Centre Coordinator, Jean Monnet Centre of Excellence, University of South Australia

@LEveruss @UniSAEUCentre

Louis Everuss is a Research Associate and Coordinator at the Jean Monnet Centre of Excellence, University of South Australia, where he also lectures in sociology. His research interests are in the sociological study of mobilities, sovereignty, migration, and borders. His work has studied various subjects related to these themes, including how systems of mobility are incorporated into representations of sovereign outsiders, the way borders are racially constructed through everyday performances of the law, and how public opinions of climate change are impacted by national context. His research has been published in Political Geography, Distinktion: Journal of Social Theory, the Journal of Sociology and Applied Mobilities. His first book, Digital Mobilities and Smart Borders: How Digital Technologies Transform Migration and Sovereign Borders, is being published by De Gruyter in 2023. Along with Dr Eric Hsu, he is co-host and co-creator of the Sociology of Everything Podcast. 

Adama Kamara

Deputy CEO, Refugee Council of Australia

@adamatweets @OzRefugeeCouncil

Adama Kamara is the Deputy CEO of the Refugee Council of Australia (RCOA) - the national umbrella body for people seeking asylum, refugees and the organisations and individuals who support them. She has 15 years’ experience in refugee services, health and local government, as well as personal and family experience of seeking asylum and supporting newly arrived refugees from her home country of Sierra Leone. She has a passion for community-led initiatives and is an advocate for meaningful participation.
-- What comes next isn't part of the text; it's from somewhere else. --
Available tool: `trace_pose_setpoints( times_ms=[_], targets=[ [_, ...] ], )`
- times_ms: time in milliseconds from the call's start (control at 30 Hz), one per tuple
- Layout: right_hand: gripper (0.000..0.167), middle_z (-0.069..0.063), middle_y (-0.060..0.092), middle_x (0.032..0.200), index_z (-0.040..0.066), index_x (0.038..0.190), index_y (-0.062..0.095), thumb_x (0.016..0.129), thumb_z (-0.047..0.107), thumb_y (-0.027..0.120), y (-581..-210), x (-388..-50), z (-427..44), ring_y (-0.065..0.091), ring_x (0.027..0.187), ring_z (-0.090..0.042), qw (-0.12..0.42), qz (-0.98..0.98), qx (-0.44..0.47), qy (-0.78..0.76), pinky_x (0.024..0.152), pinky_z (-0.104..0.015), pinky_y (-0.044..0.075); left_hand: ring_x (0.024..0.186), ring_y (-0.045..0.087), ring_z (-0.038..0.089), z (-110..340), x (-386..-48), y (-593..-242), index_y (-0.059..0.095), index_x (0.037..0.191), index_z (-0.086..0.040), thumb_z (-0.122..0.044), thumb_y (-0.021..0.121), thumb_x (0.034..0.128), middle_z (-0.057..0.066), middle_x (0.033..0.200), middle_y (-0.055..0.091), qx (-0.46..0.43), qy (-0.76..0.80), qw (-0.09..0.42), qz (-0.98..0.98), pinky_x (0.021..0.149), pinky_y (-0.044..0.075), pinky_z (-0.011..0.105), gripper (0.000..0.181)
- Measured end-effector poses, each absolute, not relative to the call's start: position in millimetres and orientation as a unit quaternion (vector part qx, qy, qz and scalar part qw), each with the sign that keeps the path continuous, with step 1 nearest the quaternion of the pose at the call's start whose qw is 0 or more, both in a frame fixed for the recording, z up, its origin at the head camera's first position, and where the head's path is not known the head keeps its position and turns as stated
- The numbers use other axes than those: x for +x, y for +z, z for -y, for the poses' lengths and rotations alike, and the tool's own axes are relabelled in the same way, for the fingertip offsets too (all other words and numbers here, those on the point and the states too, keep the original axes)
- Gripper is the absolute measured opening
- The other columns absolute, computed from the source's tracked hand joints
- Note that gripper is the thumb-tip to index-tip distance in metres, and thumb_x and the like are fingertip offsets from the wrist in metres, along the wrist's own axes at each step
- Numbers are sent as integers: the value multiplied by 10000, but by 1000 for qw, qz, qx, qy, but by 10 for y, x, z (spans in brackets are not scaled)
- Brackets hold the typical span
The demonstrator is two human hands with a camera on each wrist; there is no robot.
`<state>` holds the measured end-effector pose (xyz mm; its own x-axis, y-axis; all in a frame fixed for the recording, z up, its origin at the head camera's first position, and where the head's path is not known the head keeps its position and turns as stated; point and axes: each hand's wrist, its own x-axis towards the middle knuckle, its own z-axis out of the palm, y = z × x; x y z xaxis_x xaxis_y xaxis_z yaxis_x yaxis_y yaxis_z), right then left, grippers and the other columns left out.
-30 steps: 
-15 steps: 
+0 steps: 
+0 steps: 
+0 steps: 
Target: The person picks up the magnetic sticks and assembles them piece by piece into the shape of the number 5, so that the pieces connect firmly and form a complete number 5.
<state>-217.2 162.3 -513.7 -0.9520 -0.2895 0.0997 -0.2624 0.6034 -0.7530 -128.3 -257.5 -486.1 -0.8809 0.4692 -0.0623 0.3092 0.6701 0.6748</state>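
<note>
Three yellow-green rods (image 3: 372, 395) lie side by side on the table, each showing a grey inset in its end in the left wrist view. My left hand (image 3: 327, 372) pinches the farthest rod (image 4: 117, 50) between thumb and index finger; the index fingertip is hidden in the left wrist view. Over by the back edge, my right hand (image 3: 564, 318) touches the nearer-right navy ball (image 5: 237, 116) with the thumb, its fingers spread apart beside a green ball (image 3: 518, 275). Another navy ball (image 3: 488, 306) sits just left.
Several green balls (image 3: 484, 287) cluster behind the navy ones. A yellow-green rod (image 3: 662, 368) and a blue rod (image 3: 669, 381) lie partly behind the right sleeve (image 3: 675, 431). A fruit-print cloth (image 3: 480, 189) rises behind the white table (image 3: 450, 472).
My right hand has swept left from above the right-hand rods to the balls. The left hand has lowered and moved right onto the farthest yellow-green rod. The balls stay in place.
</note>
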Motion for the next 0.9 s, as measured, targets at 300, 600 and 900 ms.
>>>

She has led co-design projects with young people, people seeking asylum, refugees, culturally and linguistically diverse communities and service providers.  One example is the multi-award-winning Refugee Camp in My Neighbourhood project, which she initiated and has led since 2014. 

Nikolas Feith Tan

Senior Researcher, Danish Institute for Human Rights

@NDFTan

Nikolas Feith Tan is a senior researcher at the Danish Institute for Human Rights, where he works on refugee and asylum law. He is presently on temporary assignment as Senior Protection Officer with UNHCR. He has published widely on key questions in refugee law and policy, including access to asylum, externalisation, cessation and community sponsorship. He has taught masters-level courses related to international refugee law with three universities across Europe and recently acted as legal consultant for Amnesty International, the Danish Refugee Council and Migration Policy Institute on various aspects of international protection.

Chair: Madeline Gleeson

Senior Research Fellow, Kaldor Centre for International Refugee Law

@madelinegleeson @KaldorCentre

Madeline Gleeson is a lawyer and Senior Research Fellow at the Kaldor Centre for International Refugee Law at UNSW Sydney. She specialises in international human rights and refugee law, with a focus on the law of State responsibility, extraterritorial human rights obligations, offshore processing on Nauru and Manus Island, and refugee protection in the Asia-Pacific region. She has extensive experience working with forcibly displaced people around the world. She has worked with the Jesuit Refugee Service in Cambodia, and UNHCR and the International Catholic Migration Commission in Geneva, Switzerland. She also has human rights experience in South Africa and Indonesia, and previously practiced as a solicitor in Australia. Madeline holds a Master in International Law from the Graduate Institute of International and Development Studies in Geneva, Switzerland; a Bachelor of Laws (with First Class Honours) and Bachelor of International Studies from UNSW; and a Diploma in Political Studies (Certificat d’Etudes Politiques) from the Institut d’Etudes Politiques d’Aix-en-Provence, France. She is admitted as a practitioner of the High Court of Australia and the Supreme Court of New South Wales.